Exercise requirements: Search the listing below for the word "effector" and copy each line that holds it.
=-=-=-=-=
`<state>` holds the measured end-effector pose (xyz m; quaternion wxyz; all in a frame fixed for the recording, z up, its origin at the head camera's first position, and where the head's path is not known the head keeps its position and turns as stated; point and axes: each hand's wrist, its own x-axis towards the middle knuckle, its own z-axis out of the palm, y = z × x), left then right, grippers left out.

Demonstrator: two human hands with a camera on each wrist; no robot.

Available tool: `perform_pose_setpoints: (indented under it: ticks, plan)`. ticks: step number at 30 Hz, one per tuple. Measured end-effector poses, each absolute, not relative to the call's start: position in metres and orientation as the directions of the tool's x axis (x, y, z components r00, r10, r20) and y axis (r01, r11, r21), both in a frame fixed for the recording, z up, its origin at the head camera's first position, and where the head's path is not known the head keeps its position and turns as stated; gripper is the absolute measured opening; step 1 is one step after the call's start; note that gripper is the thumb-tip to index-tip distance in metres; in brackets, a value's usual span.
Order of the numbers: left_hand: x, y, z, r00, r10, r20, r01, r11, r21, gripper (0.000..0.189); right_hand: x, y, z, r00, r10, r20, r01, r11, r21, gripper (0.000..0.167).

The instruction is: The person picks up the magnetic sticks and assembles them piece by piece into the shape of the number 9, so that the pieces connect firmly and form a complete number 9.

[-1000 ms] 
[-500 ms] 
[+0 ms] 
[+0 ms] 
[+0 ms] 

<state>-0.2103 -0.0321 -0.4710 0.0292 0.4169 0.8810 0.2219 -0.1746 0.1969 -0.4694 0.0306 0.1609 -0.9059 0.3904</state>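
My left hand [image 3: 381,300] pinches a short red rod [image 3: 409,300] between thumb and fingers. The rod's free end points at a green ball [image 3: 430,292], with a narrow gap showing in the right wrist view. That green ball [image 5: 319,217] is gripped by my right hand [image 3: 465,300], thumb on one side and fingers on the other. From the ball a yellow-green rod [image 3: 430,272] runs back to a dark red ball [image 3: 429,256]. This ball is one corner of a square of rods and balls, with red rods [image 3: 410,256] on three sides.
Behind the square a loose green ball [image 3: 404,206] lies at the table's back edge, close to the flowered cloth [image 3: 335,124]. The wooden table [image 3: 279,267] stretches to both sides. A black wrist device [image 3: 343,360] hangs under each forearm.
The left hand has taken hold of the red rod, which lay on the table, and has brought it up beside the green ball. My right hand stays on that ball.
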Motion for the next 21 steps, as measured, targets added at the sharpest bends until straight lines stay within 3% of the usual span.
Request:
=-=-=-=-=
Solution to the problem:
`<state>` holds the measured end-effector pose (xyz m; quaternion wxyz; all in a frame fixed for the recording, z up, its origin at the head camera's first position, and where the head's path is not known the head keeps its position and turns as stated; point and axes: each hand's wrist, its own x-axis towards the middle knuckle, its own z-axis out of the palm, y = z × x), left then right, grippers left out.
Available tool: `perform_pose_setpoints: (indented under it: ticks, plan)`. ticks: step number at 30 Hz, one per tuple. Measured end-effector poses, each absolute, not relative to the call's start: position in metres and orientation as the directions of the tool's x axis (x, y, z components r00, r10, r20) and y axis (r01, r11, r21), both in a frame fixed for the recording, z up, its origin at the head camera's first position, and where the head's path is not known the head keeps its position and turns as stated; gripper is the absolute measured opening; step 1 is one step after the call's start; note that gripper is the thumb-tip to index-tip distance in metres; in brackets, a value's usual span.

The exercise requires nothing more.